- Problem to work on: Once you find the line with "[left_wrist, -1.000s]" in the data that follows, repeat it and every line after it exactly, through the line with "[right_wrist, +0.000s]".

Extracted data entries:
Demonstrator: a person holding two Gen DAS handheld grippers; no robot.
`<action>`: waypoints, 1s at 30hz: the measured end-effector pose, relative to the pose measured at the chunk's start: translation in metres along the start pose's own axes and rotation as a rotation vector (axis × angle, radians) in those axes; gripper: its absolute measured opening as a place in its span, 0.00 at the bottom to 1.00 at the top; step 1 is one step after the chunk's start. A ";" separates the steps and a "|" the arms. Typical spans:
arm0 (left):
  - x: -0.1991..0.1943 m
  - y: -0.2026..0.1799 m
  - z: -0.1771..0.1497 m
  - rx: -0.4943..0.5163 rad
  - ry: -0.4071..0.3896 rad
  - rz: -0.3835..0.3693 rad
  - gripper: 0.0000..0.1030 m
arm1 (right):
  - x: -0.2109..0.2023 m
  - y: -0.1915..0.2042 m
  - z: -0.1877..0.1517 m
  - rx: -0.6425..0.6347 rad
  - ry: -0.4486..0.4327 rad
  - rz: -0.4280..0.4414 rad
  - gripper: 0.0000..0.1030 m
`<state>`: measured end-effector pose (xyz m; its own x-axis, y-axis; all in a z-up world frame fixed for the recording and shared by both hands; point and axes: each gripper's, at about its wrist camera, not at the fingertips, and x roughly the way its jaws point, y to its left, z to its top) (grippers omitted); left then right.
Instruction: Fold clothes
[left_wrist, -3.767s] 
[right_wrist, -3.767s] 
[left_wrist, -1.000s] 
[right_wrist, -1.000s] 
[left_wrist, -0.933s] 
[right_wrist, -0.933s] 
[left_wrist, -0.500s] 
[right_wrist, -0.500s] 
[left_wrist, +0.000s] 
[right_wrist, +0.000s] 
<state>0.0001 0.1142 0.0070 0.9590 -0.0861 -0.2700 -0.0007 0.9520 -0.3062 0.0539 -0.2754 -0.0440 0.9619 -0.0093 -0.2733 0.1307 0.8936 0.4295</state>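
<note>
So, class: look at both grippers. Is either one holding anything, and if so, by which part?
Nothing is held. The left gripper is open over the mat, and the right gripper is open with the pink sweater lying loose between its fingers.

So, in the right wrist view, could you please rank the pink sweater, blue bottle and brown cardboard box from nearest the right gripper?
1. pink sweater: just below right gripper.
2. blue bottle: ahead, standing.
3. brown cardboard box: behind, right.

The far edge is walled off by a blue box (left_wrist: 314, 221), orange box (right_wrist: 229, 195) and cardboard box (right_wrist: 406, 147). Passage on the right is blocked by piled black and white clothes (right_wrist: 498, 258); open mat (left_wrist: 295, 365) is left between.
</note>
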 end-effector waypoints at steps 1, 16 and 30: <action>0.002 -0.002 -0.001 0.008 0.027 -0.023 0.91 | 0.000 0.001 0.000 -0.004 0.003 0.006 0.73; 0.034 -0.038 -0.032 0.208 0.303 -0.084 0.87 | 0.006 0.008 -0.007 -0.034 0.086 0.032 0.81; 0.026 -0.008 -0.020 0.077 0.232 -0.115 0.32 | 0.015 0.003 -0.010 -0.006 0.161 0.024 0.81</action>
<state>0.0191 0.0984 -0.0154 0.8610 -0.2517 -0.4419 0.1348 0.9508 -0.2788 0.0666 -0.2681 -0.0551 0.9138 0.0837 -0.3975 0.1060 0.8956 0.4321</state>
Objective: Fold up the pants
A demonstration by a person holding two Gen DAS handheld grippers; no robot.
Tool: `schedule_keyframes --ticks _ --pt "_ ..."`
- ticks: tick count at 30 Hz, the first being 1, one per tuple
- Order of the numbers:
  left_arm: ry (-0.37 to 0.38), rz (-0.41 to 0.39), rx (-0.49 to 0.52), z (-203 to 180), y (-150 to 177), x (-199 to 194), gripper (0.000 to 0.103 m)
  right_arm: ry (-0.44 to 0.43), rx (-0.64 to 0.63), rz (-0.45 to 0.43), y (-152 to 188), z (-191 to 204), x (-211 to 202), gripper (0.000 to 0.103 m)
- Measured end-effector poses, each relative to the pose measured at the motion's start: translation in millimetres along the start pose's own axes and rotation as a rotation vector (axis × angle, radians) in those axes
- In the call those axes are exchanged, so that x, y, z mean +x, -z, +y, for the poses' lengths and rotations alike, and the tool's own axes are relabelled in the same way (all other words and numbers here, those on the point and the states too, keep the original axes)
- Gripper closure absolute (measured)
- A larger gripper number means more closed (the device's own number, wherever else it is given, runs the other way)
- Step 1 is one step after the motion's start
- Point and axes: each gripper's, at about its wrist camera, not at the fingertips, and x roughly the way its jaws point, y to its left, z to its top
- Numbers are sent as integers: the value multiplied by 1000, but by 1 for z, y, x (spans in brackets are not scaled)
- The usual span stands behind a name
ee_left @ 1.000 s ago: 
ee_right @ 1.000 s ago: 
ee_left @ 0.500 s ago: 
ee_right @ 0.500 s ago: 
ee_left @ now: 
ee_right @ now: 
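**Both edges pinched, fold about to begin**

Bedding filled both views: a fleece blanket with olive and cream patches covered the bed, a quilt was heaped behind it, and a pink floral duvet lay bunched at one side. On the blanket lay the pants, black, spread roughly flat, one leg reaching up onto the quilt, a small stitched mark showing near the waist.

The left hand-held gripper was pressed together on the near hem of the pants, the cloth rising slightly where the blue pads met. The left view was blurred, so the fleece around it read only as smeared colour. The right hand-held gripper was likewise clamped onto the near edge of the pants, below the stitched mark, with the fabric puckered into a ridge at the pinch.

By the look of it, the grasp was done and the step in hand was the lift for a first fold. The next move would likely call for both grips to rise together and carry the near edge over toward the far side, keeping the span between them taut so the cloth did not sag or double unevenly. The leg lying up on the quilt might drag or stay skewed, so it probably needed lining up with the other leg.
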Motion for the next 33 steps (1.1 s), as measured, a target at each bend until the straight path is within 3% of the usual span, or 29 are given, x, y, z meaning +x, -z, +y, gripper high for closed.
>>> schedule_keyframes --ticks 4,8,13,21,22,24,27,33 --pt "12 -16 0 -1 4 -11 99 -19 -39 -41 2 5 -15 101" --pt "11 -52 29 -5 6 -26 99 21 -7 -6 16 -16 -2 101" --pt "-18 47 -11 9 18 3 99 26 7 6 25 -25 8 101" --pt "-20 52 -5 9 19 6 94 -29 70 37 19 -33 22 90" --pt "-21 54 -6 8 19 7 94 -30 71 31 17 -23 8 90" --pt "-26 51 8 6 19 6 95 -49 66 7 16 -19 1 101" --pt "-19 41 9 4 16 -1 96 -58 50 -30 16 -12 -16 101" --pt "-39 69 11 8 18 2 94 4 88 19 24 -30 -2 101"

- Answer box:
[left_wrist, -1.000s] 
[right_wrist, -1.000s] 
[left_wrist, -0.933s] 
[right_wrist, -0.933s] 
[left_wrist, -0.500s] 
[right_wrist, -0.500s] 
[left_wrist, +0.000s] 
[right_wrist, +0.000s] 

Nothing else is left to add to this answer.